🤖 AI Summary
This study addresses the challenge of training reliable supervised defect detectors in industrial visual inspection during new product introduction, where defective samples are often scarce. To overcome this limitation, the authors propose an end-to-end few-shot defect synthesis framework based on diffusion models that decouples defect morphology from background appearance. By integrating mask-guided textual inversion, noise-mixed conditional generation, and gradient-aware fusion, the method enables zero-shot cross-domain adaptation and effective data augmentation without requiring real defective samples from the target domain. Using RF-DETR as the downstream detector, the approach achieves significant performance gains on a proprietary industrial dataset: under few-shot settings, mAP improves from 78.8% to 83.3%, and in zero-shot cross-domain scenarios, mAP rises dramatically from 65.0% to 85.1%.
📝 Abstract
Industrial visual inspection systems often suffer from a severe scarcity of labeled defect data, particularly during the early stages of New Product Introduction (NPI). This limitation hinders the deployment of robust supervised detectors precisely when automated quality control is most needed. We present an end-to-end generative framework for high-fidelity, few-shot defect synthesis that enables both in-domain augmentation and cross-domain transfer. Our approach disentangles defect morphology from background appearance by combining masked textual inversion for defect representation learning, noise-blended conditioned generation for surface-aware synthesis, and gradient-aware post-processing for seamless visual integration.
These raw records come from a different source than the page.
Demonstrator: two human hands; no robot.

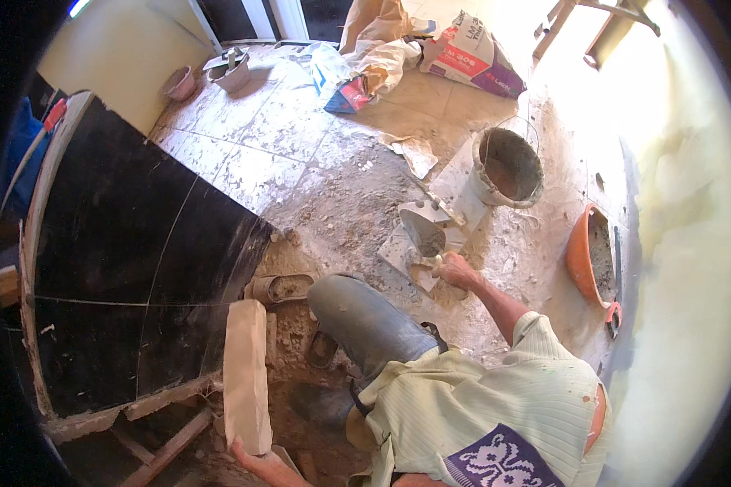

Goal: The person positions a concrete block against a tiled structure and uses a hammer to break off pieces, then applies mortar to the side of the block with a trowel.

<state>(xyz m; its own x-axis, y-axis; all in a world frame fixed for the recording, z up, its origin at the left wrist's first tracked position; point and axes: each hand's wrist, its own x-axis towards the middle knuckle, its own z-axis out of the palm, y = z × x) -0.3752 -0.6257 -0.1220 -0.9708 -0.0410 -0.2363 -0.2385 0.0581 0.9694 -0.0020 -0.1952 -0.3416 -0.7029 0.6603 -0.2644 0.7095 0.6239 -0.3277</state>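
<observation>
My left hand is curled about the near end of the block, thumb and fingers closed on it as far as I can see; its underside is hidden. The block is long, pale tan and square-edged, with a dusty, slightly rough face, and it stands on the near left, its far end toward the black panel. My right hand is wrapped tight round the handle of the trowel, at the middle of the scene. Its rounded metal blade points far and left, smeared with grey, above a pale slab; I cannot tell whether they touch.

Printing shows on the white, red and purple bag at the far side, in large letters on its coloured bands. Left of it are crumpled brown paper and a blue-and-red printed wrapper. My ribbed, pale yellow shirt has a purple panel with a white knitted figure.

Far right of the trowel stands a bucket, round, its rim crusted grey. Farther right, an orange basin holds grey mix. Grit and rubble roughen the floor.
</observation>
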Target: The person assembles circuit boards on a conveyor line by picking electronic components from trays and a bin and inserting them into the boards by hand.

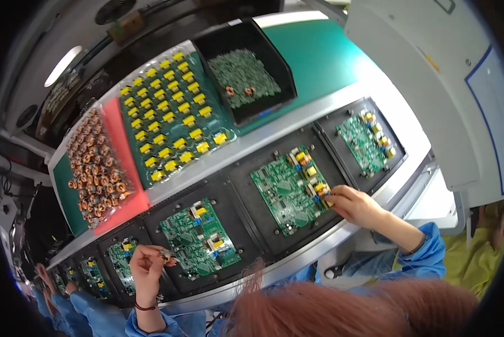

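My left hand pinches a small copper-wound coil between thumb and fingers, just off the left edge of a green circuit board. That board carries yellow transformers and blue parts. Farther right, the fingers of my right hand are closed at a copper coil on the right edge of a second circuit board. A yellow part shows at the fingertips, which partly hide the contact. A row of coils and yellow transformers runs along this board's right side.
Black carriers with circuit boards run along the line. Behind them are copper coils by a red sheet, a tray of yellow transformers and a black bin of small green-grey parts. Another person's hair fills the lower edge; co-workers' sleeves show at left.
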### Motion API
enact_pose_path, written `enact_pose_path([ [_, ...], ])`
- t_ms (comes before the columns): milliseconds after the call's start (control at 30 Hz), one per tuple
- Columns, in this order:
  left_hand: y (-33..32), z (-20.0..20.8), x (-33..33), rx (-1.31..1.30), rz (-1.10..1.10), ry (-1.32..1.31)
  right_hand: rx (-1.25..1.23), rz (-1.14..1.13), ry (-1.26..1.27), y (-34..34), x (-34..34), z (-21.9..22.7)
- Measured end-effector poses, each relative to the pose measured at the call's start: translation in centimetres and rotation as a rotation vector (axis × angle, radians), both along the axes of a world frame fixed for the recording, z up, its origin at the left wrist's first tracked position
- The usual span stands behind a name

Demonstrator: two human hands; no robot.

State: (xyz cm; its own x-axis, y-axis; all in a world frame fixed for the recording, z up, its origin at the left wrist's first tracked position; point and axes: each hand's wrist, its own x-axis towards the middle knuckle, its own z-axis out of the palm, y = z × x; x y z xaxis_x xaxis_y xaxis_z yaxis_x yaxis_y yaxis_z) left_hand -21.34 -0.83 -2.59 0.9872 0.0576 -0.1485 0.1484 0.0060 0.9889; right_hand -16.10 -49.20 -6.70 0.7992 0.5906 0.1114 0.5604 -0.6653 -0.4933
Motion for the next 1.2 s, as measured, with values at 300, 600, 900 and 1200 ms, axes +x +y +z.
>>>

We evaluate the framework in two practically relevant settings: few-shot data augmentation, where synthetic samples enrich a small set of real defects, and zero-shot adaptation, where defects learned from a source domain are transferred to a novel target surface without any real target-domain defect examples. Using RF-DETR as the downstream detector, we show that the proposed pipeline substantially narrows the domain gap on a private industrial dataset. In the few-shot setting, synthetic augmentation improves mAP from 78.8% to 83.3%. In the zero-shot setting, synthetic domain adaptation improves mAP from 65.0% to 85.1%. These results demonstrate that high-fidelity defect synthesis can meaningfully accelerate NPI by enabling effective inspection models before sufficient real defect data has been collected.